- [What to produce]:
Please restate the entire listing verbatim.
^^^^^^^^
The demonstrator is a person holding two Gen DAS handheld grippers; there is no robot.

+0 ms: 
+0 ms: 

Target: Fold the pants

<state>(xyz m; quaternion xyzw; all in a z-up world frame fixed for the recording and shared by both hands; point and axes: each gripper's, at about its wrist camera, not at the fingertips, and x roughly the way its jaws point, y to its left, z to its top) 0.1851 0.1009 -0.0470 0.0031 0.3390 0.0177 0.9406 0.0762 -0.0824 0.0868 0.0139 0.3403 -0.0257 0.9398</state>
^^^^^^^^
- [Output below]:
The demonstrator is a person holding two Gen DAS handheld grippers; there is no robot.

+0 ms: 
+0 ms: 

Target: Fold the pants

<state>(xyz m; quaternion xyzw; all in a z-up world frame fixed for the recording and shared by both hands; point and axes: each gripper's, at about its wrist camera, not at the fingertips, and x roughly the way its jaws point, y to its left, z to its top) 0.1851 0.1009 -0.0470 0.0031 0.3390 0.0177 0.9406 0.0762 -0.0824 0.0868 0.0139 0.3403 -0.0257 0.9398</state>

The response to the exercise is now complete.